## Assignment
Would you restate word for word the lines of the listing, beginning at the first and ending with the line that holds "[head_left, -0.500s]"?

## Supplied material
....................

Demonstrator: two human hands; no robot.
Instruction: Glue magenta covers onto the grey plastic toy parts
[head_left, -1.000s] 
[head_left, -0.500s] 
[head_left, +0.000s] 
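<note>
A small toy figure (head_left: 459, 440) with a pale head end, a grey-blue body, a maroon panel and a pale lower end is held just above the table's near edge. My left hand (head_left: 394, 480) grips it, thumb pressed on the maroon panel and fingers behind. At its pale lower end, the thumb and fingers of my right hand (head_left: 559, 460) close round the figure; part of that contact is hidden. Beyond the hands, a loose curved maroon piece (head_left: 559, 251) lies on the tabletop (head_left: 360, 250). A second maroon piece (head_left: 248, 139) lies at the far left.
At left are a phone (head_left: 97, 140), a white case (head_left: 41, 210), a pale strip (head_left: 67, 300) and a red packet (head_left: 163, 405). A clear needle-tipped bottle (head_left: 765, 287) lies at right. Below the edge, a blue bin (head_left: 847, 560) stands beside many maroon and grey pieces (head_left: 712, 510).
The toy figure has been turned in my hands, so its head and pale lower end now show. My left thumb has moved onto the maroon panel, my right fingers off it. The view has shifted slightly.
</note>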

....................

## Your response
Demonstrator: two human hands; no robot.
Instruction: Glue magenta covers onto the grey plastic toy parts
[head_left, -1.000s] 
[head_left, -0.500s] 

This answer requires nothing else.